REQUIREMENT.
Pick out each line of the records in which the word "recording" appears.

SUPPLIED DATA.
______________________________
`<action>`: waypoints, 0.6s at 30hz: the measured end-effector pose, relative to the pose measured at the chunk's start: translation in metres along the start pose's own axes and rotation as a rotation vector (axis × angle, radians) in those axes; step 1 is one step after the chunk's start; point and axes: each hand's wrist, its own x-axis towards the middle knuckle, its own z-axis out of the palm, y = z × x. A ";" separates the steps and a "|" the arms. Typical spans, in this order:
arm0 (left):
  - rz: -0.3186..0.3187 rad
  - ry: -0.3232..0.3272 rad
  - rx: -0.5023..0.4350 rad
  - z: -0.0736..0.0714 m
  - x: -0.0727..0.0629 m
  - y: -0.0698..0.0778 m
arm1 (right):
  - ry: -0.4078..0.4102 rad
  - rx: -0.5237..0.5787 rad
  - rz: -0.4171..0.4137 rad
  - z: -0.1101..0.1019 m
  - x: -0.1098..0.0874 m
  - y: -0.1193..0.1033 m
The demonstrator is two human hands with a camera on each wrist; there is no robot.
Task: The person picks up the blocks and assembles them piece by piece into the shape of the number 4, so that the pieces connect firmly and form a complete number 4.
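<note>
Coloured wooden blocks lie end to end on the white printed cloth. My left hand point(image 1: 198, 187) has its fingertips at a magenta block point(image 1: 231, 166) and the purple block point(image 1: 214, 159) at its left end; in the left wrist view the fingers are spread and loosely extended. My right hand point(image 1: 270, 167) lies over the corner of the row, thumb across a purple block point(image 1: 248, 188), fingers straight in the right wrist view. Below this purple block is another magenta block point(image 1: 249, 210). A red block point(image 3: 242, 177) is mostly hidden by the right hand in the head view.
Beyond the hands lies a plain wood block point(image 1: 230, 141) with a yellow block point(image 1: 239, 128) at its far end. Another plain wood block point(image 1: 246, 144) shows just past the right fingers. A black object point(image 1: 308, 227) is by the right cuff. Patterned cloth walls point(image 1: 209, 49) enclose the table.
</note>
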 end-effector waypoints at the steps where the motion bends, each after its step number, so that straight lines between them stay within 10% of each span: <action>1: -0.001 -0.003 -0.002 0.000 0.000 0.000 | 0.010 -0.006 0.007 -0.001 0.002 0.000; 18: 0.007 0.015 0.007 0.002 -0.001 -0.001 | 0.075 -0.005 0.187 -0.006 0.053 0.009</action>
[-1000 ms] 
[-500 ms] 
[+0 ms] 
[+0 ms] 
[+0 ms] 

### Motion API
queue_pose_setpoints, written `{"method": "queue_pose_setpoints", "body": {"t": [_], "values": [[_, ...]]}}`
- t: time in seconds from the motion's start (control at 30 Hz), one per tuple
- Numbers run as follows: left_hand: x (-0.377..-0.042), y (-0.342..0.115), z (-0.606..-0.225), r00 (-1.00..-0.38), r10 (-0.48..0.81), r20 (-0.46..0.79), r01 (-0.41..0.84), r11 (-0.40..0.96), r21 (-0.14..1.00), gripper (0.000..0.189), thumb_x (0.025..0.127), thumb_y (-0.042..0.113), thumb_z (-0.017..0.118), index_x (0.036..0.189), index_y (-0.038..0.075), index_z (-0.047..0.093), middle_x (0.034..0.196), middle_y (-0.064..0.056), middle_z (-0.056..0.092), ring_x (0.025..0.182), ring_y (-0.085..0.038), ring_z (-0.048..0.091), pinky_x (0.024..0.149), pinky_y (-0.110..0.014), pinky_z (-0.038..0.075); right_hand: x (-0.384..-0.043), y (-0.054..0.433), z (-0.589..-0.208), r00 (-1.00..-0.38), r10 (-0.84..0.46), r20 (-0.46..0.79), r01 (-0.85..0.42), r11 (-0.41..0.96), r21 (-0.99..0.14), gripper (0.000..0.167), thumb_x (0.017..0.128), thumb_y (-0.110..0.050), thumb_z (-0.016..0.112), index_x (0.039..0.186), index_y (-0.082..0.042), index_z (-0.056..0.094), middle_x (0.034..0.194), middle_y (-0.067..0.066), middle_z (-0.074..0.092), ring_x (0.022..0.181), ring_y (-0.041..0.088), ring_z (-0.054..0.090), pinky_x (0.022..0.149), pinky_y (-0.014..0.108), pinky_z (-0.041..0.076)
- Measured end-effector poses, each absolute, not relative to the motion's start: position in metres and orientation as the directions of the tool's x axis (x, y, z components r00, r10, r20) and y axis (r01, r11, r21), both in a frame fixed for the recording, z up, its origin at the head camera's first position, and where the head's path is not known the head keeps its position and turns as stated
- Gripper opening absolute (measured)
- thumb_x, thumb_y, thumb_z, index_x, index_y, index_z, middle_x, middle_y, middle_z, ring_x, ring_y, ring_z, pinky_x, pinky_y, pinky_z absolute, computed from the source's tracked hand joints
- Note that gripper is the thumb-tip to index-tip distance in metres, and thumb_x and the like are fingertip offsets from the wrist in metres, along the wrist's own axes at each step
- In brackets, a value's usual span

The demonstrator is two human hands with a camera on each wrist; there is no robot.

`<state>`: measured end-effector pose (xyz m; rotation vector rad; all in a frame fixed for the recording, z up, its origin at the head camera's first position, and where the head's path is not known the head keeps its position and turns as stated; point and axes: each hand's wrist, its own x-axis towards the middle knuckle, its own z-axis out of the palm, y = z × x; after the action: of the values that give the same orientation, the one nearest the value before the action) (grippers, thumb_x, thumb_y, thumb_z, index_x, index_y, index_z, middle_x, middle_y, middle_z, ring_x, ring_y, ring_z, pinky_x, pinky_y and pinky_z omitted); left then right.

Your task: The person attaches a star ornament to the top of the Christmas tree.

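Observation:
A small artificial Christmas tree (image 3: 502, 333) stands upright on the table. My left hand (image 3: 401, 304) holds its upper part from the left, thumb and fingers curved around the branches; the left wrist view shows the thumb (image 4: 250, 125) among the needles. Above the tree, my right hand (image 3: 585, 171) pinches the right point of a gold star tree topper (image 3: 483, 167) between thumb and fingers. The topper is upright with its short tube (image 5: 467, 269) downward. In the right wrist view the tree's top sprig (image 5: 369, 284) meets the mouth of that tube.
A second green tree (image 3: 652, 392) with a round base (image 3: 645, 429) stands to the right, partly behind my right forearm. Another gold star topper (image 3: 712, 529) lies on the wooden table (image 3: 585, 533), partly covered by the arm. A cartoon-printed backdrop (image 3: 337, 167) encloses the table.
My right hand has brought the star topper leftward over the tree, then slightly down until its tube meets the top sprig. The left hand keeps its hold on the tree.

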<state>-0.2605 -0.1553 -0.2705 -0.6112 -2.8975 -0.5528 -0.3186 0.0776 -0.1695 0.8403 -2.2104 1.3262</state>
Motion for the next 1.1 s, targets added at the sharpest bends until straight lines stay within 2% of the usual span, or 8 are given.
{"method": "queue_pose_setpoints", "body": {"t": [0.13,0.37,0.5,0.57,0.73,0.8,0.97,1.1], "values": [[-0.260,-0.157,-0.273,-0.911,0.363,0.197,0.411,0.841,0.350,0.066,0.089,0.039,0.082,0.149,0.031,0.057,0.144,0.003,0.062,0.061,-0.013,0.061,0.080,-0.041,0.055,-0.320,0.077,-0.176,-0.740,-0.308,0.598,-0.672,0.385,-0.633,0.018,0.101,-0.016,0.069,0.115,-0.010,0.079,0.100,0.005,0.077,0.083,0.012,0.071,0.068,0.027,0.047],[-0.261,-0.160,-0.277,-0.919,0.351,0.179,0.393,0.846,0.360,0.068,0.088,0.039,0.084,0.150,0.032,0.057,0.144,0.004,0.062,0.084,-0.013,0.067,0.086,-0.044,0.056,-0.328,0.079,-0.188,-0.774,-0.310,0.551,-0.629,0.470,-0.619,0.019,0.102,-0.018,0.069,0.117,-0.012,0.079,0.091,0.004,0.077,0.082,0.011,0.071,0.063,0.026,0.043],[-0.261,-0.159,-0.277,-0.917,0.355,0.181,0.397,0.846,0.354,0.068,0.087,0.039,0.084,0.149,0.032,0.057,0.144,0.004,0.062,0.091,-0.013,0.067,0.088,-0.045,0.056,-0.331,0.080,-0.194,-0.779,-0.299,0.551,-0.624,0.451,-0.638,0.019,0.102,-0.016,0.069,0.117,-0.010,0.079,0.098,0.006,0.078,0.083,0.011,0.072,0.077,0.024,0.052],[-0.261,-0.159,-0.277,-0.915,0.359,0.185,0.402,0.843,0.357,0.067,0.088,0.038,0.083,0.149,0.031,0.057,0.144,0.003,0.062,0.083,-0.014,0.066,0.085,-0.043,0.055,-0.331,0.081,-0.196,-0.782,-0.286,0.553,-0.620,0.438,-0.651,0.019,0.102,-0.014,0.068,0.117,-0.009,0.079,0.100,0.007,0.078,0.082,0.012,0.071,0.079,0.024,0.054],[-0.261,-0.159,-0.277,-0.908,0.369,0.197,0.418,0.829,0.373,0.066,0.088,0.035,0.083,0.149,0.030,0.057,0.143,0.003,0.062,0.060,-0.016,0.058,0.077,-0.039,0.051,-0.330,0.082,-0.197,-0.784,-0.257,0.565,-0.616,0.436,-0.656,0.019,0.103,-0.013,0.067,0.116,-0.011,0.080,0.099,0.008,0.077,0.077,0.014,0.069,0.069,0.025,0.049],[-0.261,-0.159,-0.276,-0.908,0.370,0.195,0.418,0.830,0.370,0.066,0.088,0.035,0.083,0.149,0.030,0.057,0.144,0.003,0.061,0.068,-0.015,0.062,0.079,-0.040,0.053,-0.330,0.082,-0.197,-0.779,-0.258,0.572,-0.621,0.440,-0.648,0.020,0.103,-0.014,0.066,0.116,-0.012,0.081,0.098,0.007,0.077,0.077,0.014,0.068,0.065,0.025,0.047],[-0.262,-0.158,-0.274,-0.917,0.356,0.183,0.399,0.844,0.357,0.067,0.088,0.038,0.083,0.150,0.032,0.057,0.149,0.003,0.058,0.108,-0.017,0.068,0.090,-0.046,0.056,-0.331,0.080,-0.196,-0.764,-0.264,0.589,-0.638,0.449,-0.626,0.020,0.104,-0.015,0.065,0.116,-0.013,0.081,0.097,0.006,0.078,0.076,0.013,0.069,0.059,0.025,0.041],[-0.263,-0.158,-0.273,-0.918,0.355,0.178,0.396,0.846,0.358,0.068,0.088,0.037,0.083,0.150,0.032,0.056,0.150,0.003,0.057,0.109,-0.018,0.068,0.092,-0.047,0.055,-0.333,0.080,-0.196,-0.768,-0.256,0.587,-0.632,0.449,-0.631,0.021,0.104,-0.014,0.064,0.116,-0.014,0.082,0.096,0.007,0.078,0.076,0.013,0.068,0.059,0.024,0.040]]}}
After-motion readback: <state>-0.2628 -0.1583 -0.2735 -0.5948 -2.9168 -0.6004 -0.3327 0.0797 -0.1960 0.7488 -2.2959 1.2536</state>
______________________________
REPLY TO THE TASK.
- Measured end-effector poses, each absolute, not relative to the motion's start: position in metres and orientation as the directions of the tool's x axis (x, y, z components r00, r10, r20) and y axis (r01, r11, r21), both in a frame fixed for the recording, z up, its origin at the head camera's first position, and where the head's path is not known the head keeps its position and turns as stated
`<state>`: measured end-effector pose (xyz m; rotation vector rad; all in a frame fixed for the recording, z up, its origin at the head camera's first position, and where the head's path is not known the head keeps its position and turns as stated; point and axes: each hand's wrist, its own x-axis towards the middle knuckle, its own z-axis out of the palm, y = z × x; after the action: of the values that give the same orientation, the one nearest the value before the action) (grippers, thumb_x, thumb_y, thumb_z, index_x, index_y, index_z, middle_x, middle_y, middle_z, ring_x, ring_y, ring_z, pinky_x, pinky_y and pinky_z omitted); left then right.

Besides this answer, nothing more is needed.